Recent reports of sexual assault within virtual reality (VR) environments, known as the metaverse, have shed light on the need for updated legislation and a deeper understanding of the issues surrounding online harassment.
Legal gaps in the metaverse
In the wake of virtual sexual assaults, concerns arise about the inadequacy of current legislation to address these issues effectively. Jacqueline Watts, a specialist technology solicitor, highlights the complexity of governing behavior within virtual worlds, particularly in cases of sexual assault.
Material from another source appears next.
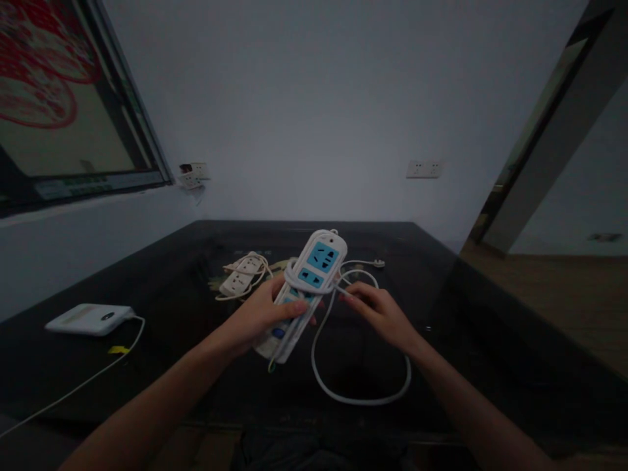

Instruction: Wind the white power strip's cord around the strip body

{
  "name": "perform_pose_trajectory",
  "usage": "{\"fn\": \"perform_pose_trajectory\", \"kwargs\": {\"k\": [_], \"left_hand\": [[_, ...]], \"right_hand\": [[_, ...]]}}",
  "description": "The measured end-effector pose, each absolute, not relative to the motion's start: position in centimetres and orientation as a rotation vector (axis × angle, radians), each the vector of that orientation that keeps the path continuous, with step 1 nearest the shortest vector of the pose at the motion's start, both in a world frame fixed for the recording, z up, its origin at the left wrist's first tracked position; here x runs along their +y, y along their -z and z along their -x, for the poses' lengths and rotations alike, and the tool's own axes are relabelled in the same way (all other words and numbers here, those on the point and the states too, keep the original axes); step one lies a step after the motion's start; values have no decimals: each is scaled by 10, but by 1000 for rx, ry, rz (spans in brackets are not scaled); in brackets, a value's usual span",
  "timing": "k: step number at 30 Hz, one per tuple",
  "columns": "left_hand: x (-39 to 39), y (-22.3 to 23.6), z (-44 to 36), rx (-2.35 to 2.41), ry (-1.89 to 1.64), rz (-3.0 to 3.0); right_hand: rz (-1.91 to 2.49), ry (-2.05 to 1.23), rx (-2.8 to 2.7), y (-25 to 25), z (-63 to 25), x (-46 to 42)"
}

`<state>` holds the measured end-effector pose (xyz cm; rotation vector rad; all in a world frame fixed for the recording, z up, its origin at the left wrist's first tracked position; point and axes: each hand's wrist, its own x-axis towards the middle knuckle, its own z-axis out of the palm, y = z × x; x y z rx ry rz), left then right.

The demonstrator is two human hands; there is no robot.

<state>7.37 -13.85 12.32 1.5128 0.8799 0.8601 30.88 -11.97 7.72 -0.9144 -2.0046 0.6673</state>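
A white power strip [321, 256] with blue socket panels is tilted above the black table, its upper end leaning right. My left hand [275, 306] is closed around its lower half, the thumb lying across the front. White cord [309, 286] wraps around the strip's middle. My right hand [375, 310] pinches that cord just right of the strip. From there the cord falls in a large loop [360, 401] onto the table, and its plug [379, 263] lies farther back on the right.
A second white power strip [241, 275], wound in its own cord, lies behind my left hand. At left sit a white box-shaped device [91, 319] with a cable and a yellow scrap [118, 350]. The wall bounds the table's [461, 366] far edge.
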Motion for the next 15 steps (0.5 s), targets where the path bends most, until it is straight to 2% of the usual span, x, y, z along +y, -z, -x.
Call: {"fn": "perform_pose_trajectory", "kwargs": {"k": [8, 15], "left_hand": [[-141, -109, -68, 816, -738, -1349], [-168, -109, -78, 624, -593, -1278]], "right_hand": [[1154, -215, -2006, -62, -326, -101], [885, 85, -2138, -22, -333, -56]]}}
She points out that existing laws in the UK do not specifically address interactions occurring in VR environments, leaving a regulatory void.
Users typically agree to platform-specific terms and conditions when entering the metaverse, but these may not explicitly prohibit virtual assault on avatars. However, Watts believes that traditional laws will eventually be applied to such cases as lawmakers recognize the need for legal accountability.
The UK National Crime Agency has already acknowledged the potential classification of metaverse offenses as criminal acts, signaling a growing commitment to addressing this issue.
The toxic culture of online gaming
Dr. Brenda K. Wiederhold, a cyberpsychologist, emphasizes the role of a long-standing toxic culture within online gaming that contributes to inappropriate behavior in VR environments.
A study by the Young Gamers and Gamblers Education Trust (YGAM) reveals alarming statistics, with 28 percent of female gamers reporting sexual harassment and 40 percent experiencing verbal abuse during online multiplayer games. This culture has driven prominent female gamers to raise awareness about sexual harassment within the gaming community.
The problem extends beyond sexual harassment, with instances of virtual “teabagging” in games like Splitgate, where players engage in inappropriate behavior after defeating opponents. The prevalence of such behavior underscores the need for a change in the gaming culture.
While technology companies are pioneering immersive and interactive VR experiences, they currently lack a legal obligation to protect users from virtual harassment. Despite experts’ warnings, tech giants do not provide sufficient safeguards against these incidents.
Efforts to develop personal boundary settings within VR environments offer some protection but may be easily bypassed by perpetrators. However, placing the responsibility on victims to prevent virtual assault mirrors the real-world issue of victim blaming and fails to address the root problem of rape culture.
Understanding virtual assault
Some individuals may struggle to comprehend the concept of virtual assault, erroneously believing that it cannot equate to “real” rape. However, experts like Dr. Brenda K. Wiederhold argue that virtual harassment in VR environments can have profound emotional and psychological impacts on victims, extending beyond the virtual realm.
When one becomes their avatar during VR experiences, any assault or harassment becomes a traumatic experience that persists after removing the headset.
Moreover, the sensory aspect of VR amplifies the experience of game-based sexual harassment. Victims can feel the physical sensations of virtual touch through handheld controllers, intensifying the trauma associated with these incidents.
It is crucial to recognize that sexual harassment within the metaverse is not solely a gaming issue; it reflects a broader societal problem known as rape culture. Rape culture perpetuates the normalization of sexual harassment, victim-blaming, and lack of empathy for survivors. This culture manifests in various forms, from rape jokes to dismissive comments about virtual assault cases.
Addressing rape culture in both real and virtual worlds requires a collective effort. Society must acknowledge the gravity of these issues and work towards eliminating toxic behaviors that harm individuals, whether online or offline.